- **WORK ORDER**
Give the number of lines in the records below that include "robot", and nothing more.

Start of TASK INPUT

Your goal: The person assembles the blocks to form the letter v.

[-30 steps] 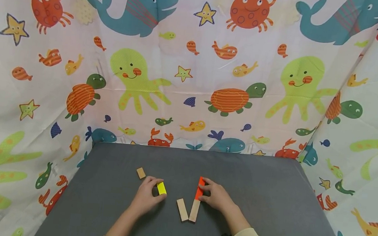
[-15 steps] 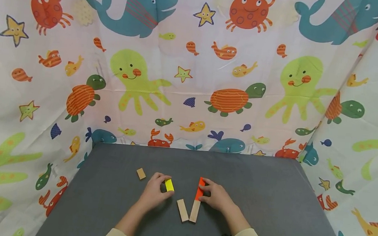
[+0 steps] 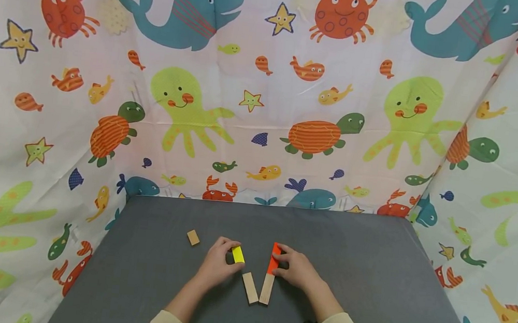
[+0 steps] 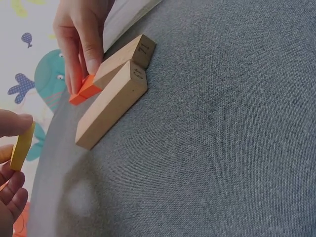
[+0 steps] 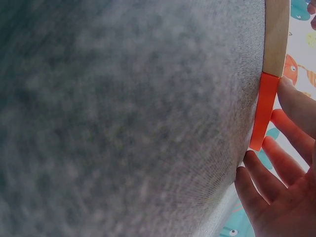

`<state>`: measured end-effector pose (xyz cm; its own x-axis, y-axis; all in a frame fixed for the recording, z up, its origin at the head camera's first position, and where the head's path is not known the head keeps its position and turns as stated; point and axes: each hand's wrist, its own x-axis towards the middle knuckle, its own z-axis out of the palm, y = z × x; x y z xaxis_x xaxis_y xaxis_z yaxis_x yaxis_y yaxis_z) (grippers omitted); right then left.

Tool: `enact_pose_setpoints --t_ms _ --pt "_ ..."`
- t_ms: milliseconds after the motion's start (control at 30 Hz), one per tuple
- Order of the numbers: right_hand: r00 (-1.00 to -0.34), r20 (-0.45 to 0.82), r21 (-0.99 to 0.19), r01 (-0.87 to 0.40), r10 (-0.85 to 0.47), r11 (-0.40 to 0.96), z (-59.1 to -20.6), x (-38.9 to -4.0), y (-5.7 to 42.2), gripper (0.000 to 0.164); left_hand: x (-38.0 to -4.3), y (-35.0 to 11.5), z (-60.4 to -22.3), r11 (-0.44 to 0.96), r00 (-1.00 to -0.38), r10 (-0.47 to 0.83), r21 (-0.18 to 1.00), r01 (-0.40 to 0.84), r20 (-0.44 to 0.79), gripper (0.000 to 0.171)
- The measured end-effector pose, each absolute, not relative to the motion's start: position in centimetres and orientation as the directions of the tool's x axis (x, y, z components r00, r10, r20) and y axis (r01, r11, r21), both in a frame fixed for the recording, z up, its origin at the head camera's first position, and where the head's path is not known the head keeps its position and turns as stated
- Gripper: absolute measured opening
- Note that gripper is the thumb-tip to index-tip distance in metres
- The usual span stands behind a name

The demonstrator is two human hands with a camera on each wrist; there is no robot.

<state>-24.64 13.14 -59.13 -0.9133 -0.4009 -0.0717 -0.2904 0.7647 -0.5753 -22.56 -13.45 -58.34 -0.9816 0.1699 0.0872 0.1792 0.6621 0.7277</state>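
My left hand (image 3: 218, 262) pinches a small yellow block (image 3: 238, 254) between thumb and fingers, just beyond the far end of a plain wooden block (image 3: 250, 288). In the left wrist view this yellow block (image 4: 22, 147) is held up off the cloth. My right hand (image 3: 299, 270) holds an orange block (image 3: 273, 263) by its right side, thumb near the close end and fingers farther up. The orange block lies end to end with a second plain wooden block (image 3: 266, 290). Both plain blocks meet at their near ends, forming a narrow V; numbers show on their ends in the left wrist view.
A small light wooden block (image 3: 193, 237) lies apart at the back left of the grey cloth-covered table (image 3: 349, 243). Behind and at the sides hangs a curtain (image 3: 262, 130) printed with sea animals.
My left hand has moved right with the yellow block, from near the small wooden block to the far end of the left plain block. My right hand has stayed at the orange block.
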Motion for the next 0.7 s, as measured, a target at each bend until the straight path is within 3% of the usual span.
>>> enact_pose_setpoints --t_ms 700 --pt "-0.917 -0.091 -0.579 -0.27 -0.389 0.769 -59.2 -24.4 13.2 0.054 -22.7 -11.5 -60.5 0.662 -0.987 0.158 0.738 0.133 0.036 0.055"
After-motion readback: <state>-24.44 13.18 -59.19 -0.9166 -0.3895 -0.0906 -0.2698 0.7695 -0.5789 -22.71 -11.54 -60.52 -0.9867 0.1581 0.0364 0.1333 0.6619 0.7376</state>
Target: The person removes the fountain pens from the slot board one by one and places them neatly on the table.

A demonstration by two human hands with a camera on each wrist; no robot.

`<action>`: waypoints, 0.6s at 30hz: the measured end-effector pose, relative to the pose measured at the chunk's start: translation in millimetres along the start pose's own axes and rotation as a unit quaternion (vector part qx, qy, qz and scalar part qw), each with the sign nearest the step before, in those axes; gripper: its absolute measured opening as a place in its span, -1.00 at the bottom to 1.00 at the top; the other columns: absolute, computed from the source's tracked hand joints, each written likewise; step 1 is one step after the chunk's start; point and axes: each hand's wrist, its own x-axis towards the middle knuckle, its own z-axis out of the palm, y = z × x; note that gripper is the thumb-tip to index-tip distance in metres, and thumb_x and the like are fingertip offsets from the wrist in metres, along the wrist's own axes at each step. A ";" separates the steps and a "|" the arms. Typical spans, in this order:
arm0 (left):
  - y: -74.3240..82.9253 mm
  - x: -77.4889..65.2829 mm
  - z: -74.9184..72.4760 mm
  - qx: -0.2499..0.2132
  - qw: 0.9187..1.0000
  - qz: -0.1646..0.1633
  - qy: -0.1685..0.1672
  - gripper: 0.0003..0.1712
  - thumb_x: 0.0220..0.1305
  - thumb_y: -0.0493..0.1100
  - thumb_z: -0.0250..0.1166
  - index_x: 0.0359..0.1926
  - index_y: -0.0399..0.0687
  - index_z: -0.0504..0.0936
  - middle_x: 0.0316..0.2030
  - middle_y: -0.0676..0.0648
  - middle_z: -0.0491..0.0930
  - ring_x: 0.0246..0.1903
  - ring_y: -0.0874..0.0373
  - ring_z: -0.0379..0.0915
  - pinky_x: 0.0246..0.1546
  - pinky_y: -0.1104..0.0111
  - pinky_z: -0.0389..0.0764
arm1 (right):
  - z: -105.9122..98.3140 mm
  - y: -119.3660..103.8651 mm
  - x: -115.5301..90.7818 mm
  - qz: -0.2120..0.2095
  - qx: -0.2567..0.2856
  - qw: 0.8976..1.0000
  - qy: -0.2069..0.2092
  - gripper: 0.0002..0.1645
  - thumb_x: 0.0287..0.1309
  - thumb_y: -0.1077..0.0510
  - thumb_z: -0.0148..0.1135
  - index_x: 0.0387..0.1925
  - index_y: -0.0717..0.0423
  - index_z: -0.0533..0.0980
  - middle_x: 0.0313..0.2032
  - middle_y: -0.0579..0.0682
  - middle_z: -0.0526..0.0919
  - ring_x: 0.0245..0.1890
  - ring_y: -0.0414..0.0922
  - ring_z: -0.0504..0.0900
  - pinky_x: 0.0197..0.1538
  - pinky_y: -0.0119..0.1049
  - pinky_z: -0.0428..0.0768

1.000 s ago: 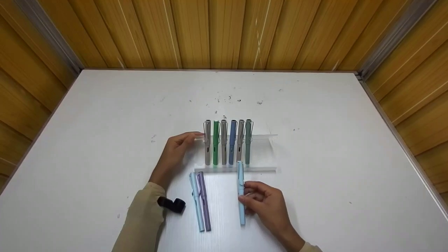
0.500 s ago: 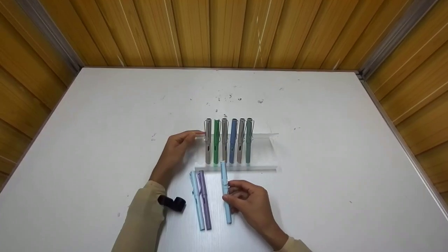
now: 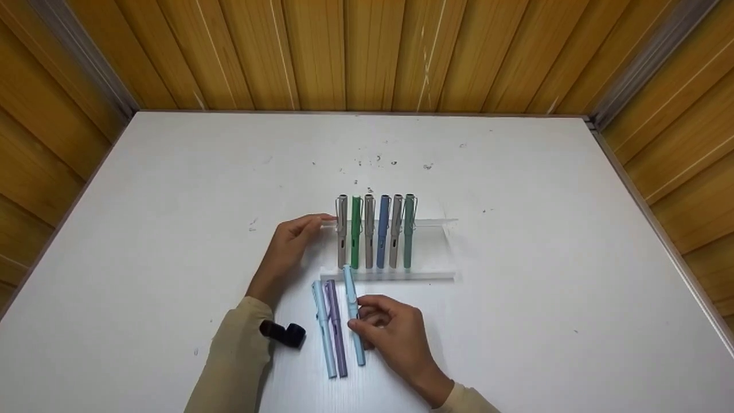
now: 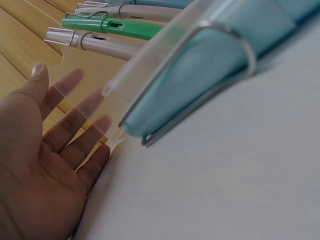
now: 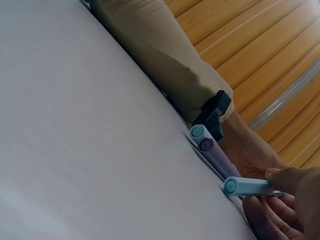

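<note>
My right hand (image 3: 395,332) pinches a light blue pen (image 3: 350,287) between thumb and fingers, close over the table in front of the stand. Left of it lie another light blue pen (image 3: 324,332) and a purple pen (image 3: 337,338), side by side. A clear plastic pen stand (image 3: 427,246) bears a row of several capped pens, among them a green pen (image 3: 355,235) and a blue pen (image 3: 382,235). At the stand's left end is my left hand (image 3: 292,244); in the left wrist view its extended fingers (image 4: 67,125) show partly through the clear plastic.
A black wrist camera (image 3: 284,334) sits at the left sleeve, beside the loose pens. The white table (image 3: 545,258) has small dark marks, and wood-look panels (image 3: 367,54) rise behind it and on both sides.
My right hand has moved left with the light blue pen, bringing it beside the purple pen. The left hand and the pens on the stand have kept their places.
</note>
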 end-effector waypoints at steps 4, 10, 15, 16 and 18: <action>0.3 -1.0 0.0 0.003 1.000 -0.011 0.002 -0.58 0.53 0.13 0.06 0.10 0.07 0.70 0.16 0.07 0.63 0.30 0.16 0.41 0.41 0.13 0.27 | 0.6 -3.0 -2.3 0.016 -0.015 1.000 0.002 -0.63 0.02 0.22 0.53 -0.11 0.26 0.66 -0.36 0.00 0.74 -0.44 -0.25 0.71 -0.40 -0.37 0.70; 0.6 -1.8 0.5 -0.008 1.000 -0.015 0.004 -0.57 0.51 0.17 0.07 0.09 0.07 0.70 0.16 0.06 0.63 0.31 0.13 0.40 0.42 0.11 0.25 | 2.6 -7.2 -5.3 0.033 -0.033 0.999 0.003 -0.63 0.02 0.19 0.54 -0.11 0.22 0.67 -0.38 -0.06 0.75 -0.45 -0.26 0.70 -0.40 -0.42 0.68; 0.8 -1.2 0.4 -0.013 1.000 -0.011 0.002 -0.59 0.52 0.12 0.08 0.09 0.04 0.70 0.16 0.03 0.63 0.31 0.11 0.40 0.42 0.11 0.26 | 6.0 -11.2 -7.6 0.026 -0.075 0.997 0.014 -0.66 -0.01 0.23 0.55 -0.16 0.25 0.67 -0.42 -0.08 0.74 -0.49 -0.31 0.68 -0.40 -0.46 0.66; 0.5 -1.2 0.2 -0.014 1.000 -0.010 0.002 -0.59 0.52 0.11 0.09 0.09 0.04 0.70 0.16 0.03 0.63 0.30 0.11 0.40 0.41 0.11 0.26 | 6.9 -12.3 -7.8 0.027 -0.085 0.996 0.018 -0.67 -0.02 0.24 0.55 -0.17 0.26 0.67 -0.44 -0.08 0.74 -0.50 -0.32 0.67 -0.41 -0.47 0.66; 0.3 -1.0 0.1 -0.019 1.000 -0.010 0.001 -0.60 0.52 0.11 0.09 0.09 0.03 0.71 0.15 0.04 0.64 0.30 0.13 0.41 0.41 0.13 0.27 | 8.8 -14.4 -8.0 0.022 -0.110 0.993 0.023 -0.69 -0.04 0.26 0.56 -0.22 0.26 0.67 -0.46 -0.10 0.73 -0.53 -0.35 0.65 -0.42 -0.48 0.65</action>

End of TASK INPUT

- **TASK ANSWER**
2